## [What you have to do]
Among the lines below, a stretch begins at the one with "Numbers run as" and ends at the one with "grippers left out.". Repeat that stretch exactly, ends included.

○ ○ ○ ○ ○ ○ ○

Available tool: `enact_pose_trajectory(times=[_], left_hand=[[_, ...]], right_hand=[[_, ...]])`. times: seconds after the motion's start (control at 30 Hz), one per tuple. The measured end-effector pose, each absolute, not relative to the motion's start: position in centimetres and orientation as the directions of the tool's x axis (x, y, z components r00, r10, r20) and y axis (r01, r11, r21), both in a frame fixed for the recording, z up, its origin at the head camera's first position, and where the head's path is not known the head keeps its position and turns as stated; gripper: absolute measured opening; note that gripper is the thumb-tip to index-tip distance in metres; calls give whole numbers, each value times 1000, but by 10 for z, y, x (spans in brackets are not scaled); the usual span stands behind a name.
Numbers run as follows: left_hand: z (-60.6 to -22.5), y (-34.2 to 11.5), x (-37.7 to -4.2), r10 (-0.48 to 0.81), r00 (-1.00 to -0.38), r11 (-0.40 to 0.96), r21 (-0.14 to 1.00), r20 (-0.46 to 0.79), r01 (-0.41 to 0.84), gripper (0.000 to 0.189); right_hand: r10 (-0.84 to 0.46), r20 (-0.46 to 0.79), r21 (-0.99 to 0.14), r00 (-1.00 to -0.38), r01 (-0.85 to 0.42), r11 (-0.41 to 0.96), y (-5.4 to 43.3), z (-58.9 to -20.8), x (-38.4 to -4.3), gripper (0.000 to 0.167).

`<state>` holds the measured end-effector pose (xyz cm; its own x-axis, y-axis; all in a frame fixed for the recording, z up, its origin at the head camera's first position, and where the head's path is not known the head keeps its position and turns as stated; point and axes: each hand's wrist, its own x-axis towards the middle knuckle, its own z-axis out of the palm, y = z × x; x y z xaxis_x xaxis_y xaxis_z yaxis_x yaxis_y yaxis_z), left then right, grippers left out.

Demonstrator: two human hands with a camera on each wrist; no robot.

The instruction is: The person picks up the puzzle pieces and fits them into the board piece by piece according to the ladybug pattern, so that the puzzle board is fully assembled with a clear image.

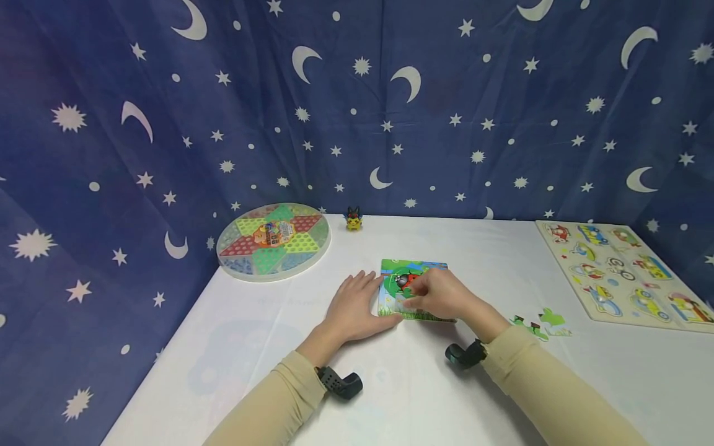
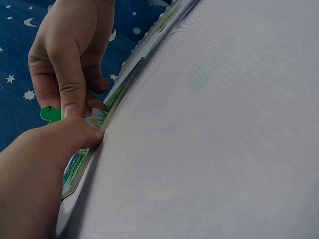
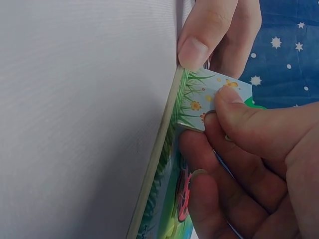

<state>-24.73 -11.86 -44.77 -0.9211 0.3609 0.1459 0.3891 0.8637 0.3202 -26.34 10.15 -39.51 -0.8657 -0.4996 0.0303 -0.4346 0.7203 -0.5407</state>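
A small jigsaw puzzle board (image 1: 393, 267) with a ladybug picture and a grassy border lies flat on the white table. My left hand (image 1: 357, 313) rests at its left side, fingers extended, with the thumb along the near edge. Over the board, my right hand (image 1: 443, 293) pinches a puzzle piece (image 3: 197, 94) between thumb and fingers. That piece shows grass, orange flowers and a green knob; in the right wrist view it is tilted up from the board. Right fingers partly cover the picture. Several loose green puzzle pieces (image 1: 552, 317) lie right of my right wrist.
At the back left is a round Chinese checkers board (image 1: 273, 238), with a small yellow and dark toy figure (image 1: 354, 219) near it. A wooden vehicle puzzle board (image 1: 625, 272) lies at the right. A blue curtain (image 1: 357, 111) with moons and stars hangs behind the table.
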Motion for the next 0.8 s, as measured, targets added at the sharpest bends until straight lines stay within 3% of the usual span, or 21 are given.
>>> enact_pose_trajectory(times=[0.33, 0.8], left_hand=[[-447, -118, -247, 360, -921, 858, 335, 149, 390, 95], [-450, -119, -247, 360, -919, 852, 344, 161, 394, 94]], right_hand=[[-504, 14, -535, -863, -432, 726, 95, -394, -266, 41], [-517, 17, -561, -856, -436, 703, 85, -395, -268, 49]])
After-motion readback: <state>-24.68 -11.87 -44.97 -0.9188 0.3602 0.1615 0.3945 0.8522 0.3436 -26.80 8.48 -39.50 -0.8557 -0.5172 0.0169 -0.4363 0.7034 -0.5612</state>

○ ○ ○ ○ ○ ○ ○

## [Task result]
Numbers run as follows: left_hand: z (-60.6 to -22.5), y (-34.2 to 11.5), x (-37.7 to -4.2), r10 (-0.48 to 0.81), r00 (-1.00 to -0.38), r11 (-0.40 to 0.96), r21 (-0.14 to 1.00), r20 (-0.46 to 0.79), r01 (-0.41 to 0.84), gripper (0.000 to 0.189); right_hand: r10 (-0.84 to 0.46), r20 (-0.46 to 0.79), r21 (-0.99 to 0.14), r00 (-1.00 to -0.38), r01 (-0.85 to 0.42), r11 (-0.41 to 0.96), y (-5.4 to 43.3), z (-58.9 to -20.8), x (-38.4 to -4.3), gripper (0.000 to 0.167).

`<state>` holds the measured end-effector pose (xyz cm; its own x-axis, y-axis; all in a frame fixed for the recording, z up, its origin at the head camera's first position, and where the head's path is not known the head keeps its position and turns as stated; point and axes: each hand's wrist, its own x-axis towards the middle knuckle, its own z-axis out of the palm, y = z × x; x y z xaxis_x xaxis_y xaxis_z yaxis_x yaxis_y yaxis_z), left then right, grippers left out.

That completes the exercise.